Bilan

Le japonais Midokura s’ancre à Lausanne

Active dans le cloud computing, la start-up a été cofondée par un ancien étudiant de l’EPFL. Elle vient d’obtenir 16,4 millions de francs lors de son premier tour de financement.
Dan Dumitriu, directeur et cofondateur de Midokura. Crédits: Dr

Une jeune pousse japonaise a récemment établi son siège à Lausanne. Créée en 2009, Midokura, active dans le cloud computing – la gestion des données via des réseaux informatiques à distance – compte y employer prochainement cinq collaborateurs, soit 20% de ses effectifs.

Rencontré à Tokyo, Dan Dumitriu, directeur et cofondateur de Midokura, se félicite de cette implantation: «Le régime des stock-options est plus favorable en Suisse qu’au Japon. En choisissant Lausanne, nous nous trouvons au centre de l’Europe. Par ailleurs, notre objectif est d’engager des ingénieurs de l’EPFL et de l’EPFZ, même si cela ne sera pas aisé. Nos salaires restent raisonnables comparés à ceux pratiqués par les banques, qui attirent souvent les ingénieurs.»

Ce choix va en réalité au-delà des simples avantages financiers et géographiques. Entre son travail chez Amazon et la création de Midokura, Dan Dumitriu a fait des recherches sur l’informatique en réseau à l’EPFL en 2003-2004 et 2009-2010. «L’environnement d’étudiants dans lequel j’ai évolué et la collaboration avec Willy Zwaenepoel, professeur spécialisé dans les systèmes d’exploitation et des réseaux à l’EPFL, ont été les déclencheurs de la création de Midokura. Ce dernier continue de nous conseiller au niveau stratégique», explique l’entrepreneur.

Le déménagement à Lausanne s’est accompagné d’une récolte de fonds sans précédent pour Midokura. La start-up vient de recevoir 16,4 millions de francs lors d’un premier tour de financement. Le fonds souverain Innovation Network Corporation of Japan, Docomo Innovations et NEC Venture Funds ont investi dans la start-up. 

Effectifs bientôt doublés

«Ces fonds nous permettront d’engager des ingénieurs, des vendeurs et des spécialistes en marketing. Nos effectifs doubleront d’ici à la fin de l’année à 50 collaborateurs. L’internationalisation de notre entreprise est primordiale dans notre stratégie», estime le patron de Midokura qui compte des bureaux à Barcelone, San Francisco, Tokyo et Lausanne.

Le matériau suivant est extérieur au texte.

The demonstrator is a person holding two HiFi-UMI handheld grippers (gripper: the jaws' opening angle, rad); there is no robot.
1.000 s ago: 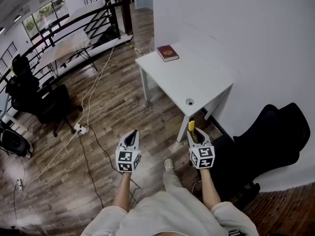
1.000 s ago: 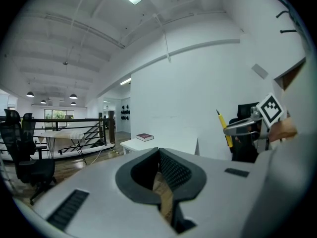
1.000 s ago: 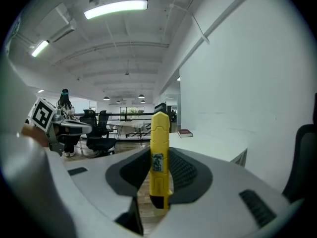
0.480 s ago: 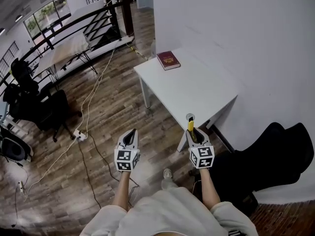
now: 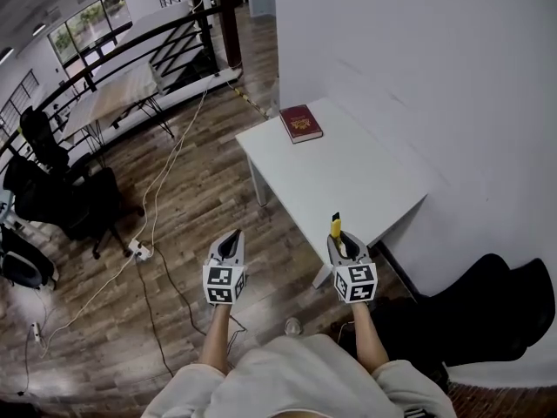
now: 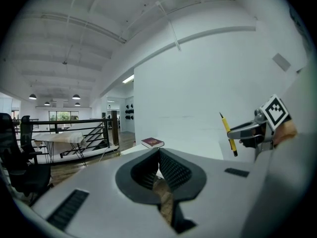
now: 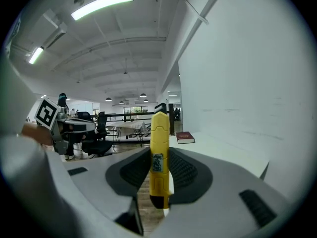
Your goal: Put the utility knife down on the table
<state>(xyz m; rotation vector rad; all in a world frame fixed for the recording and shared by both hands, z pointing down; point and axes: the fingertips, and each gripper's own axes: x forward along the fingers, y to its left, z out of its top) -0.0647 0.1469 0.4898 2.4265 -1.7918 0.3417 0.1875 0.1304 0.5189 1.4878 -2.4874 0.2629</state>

Aujourd’hui, alors que beaucoup d’entreprises se concentrent sur le cloud, comment une jeune start-up peut-elle se battre contre les géants Oracle ou SAP? «Nous nous sommes concentrés dès le départ sur les logiciels qui permettent la gestion des données sur des réseaux à distance. SAP et Oracle offrent quant à eux des services d’informatique à distance, ce qui est totalement différent de nos activités», estime Dan Dumitriu. Pour ce dernier, le plus gros concurrent est VMware.

L’entreprise américaine s’est emparée l’an dernier de Nicira, une jeune pousse de Stanford, pour 1,2 milliard de francs. «Notre avantage concurrentiel vient du fait que notre logiciel se base sur Linux et des plates-formes libres», affirme-t-il.

Après avoir signé un gros contrat avec une société américaine, Midokura vise les entreprises qui hébergent des sites internet. Selon le directeur, leur gestion nécessite beaucoup d’interventions manuelles. Par conséquent, leur infrastructure interne devrait migrer progressivement vers des solutions de clouds privés qui offrent un accès instantané. Par ailleurs, d’ici à deux ou trois ans, l’informatique à distance jouera un rôle majeur au sein des entreprises.

«C’est ce marché énorme que nous visons. Le secteur de la mise en réseau basée sur les logiciels (Software Defined Network) croît très fortement», estime-t-il. En 2016, ces derniers devraient représenter un marché de 3,7 milliards de dollars contre à peine 360 millions à fin 2013 selon les projections du cabinet de recherche IDC.